Pair Trading with American Resources and NACCO Industries

The main advantage of trading using opposite American Resources and NACCO Industries positions is that it hedges away some unsystematic risk. Because of two separate transactions, even if American Resources position performs unexpectedly, NACCO Industries can make up some of the losses. Pair trading also minimizes risk from directional movements in the market. For example, if an entire industry or sector drops because of unexpected headlines, the short position in NACCO Industries will offset losses from the drop in NACCO Industries' long position.

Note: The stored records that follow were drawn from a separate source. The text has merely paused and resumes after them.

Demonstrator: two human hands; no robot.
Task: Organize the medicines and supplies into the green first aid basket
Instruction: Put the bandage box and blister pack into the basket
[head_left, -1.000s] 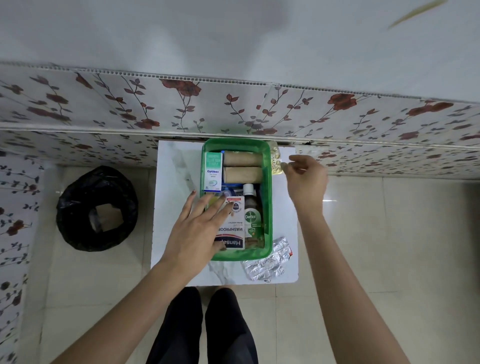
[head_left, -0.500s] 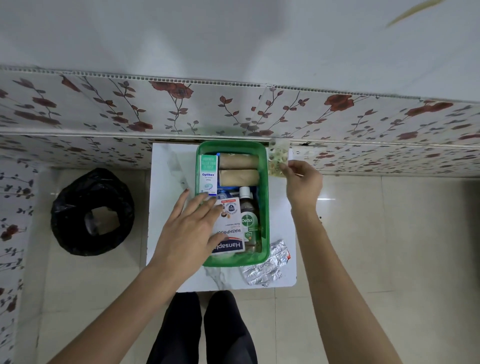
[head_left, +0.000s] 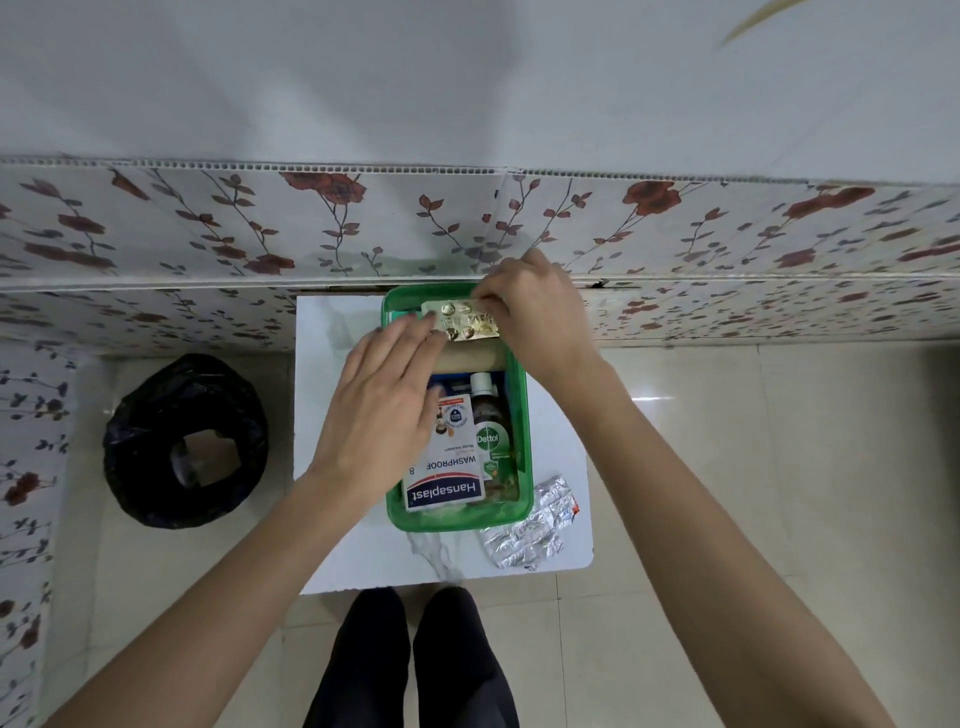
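Here the left hand (head_left: 384, 410), fingers flat and spread, steadies the gold strip (head_left: 464, 323) that the right hand (head_left: 535, 306) pinches over the basket (head_left: 519, 415)'s far end. Best to lay it flat on the rolls, clear of the rim. A foil strip (head_left: 530, 525) waits on the white table (head_left: 337, 519); black bin (head_left: 184, 441) on tiled floor.

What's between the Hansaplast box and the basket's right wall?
Head view: the Dettol bottle lies between the Hansaplast box and the green basket wall.
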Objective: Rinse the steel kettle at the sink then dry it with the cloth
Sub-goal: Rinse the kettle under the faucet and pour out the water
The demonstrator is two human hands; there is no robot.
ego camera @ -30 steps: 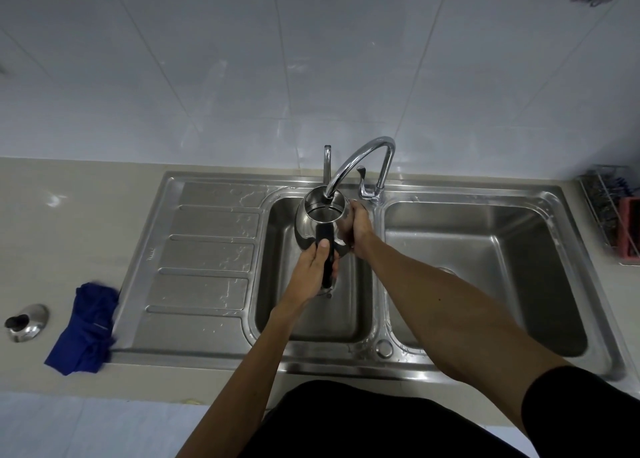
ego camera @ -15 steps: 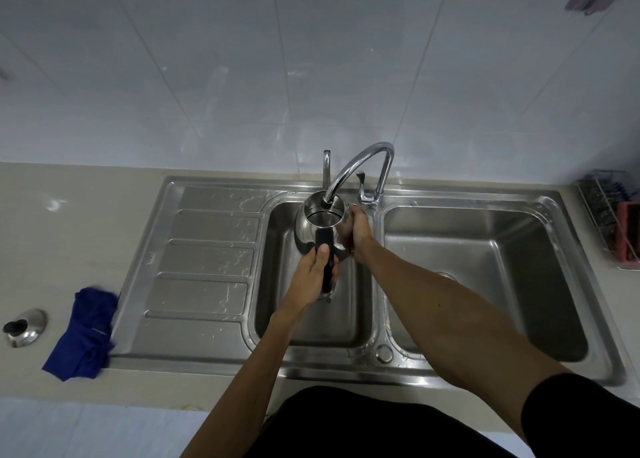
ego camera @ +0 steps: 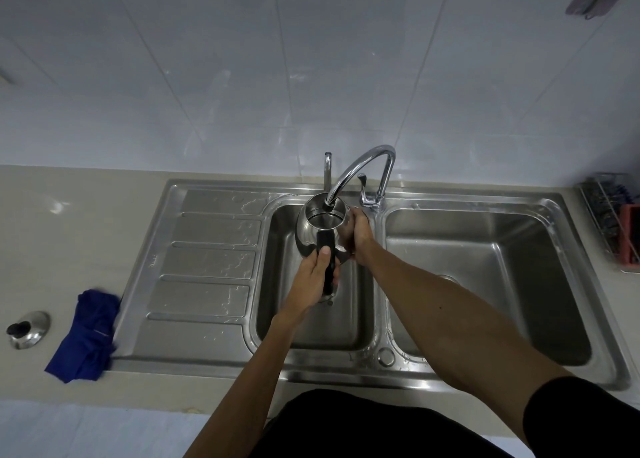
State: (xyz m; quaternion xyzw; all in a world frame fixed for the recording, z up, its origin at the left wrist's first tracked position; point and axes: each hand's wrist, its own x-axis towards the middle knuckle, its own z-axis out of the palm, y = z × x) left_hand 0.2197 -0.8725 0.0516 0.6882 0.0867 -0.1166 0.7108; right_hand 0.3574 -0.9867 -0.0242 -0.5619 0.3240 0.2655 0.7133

The idea behind American Resources Corp and NACCO Industries pairs trading is to make the combined position market-neutral, meaning the overall market's direction will not affect its win or loss (or potential downside or upside). This can be achieved by designing a pairs trade with two highly correlated stocks or equities that operate in a similar space or sector, making it possible to obtain profits through simple and relatively low-risk investment.
Check out your portfolio center.
Note that this page's information should be used as a complementary analysis to find the right mix of equity instruments to add to your existing portfolios or create a brand new portfolio. You can also try the Portfolio Dashboard module to portfolio dashboard that provides centralized access to all your investments.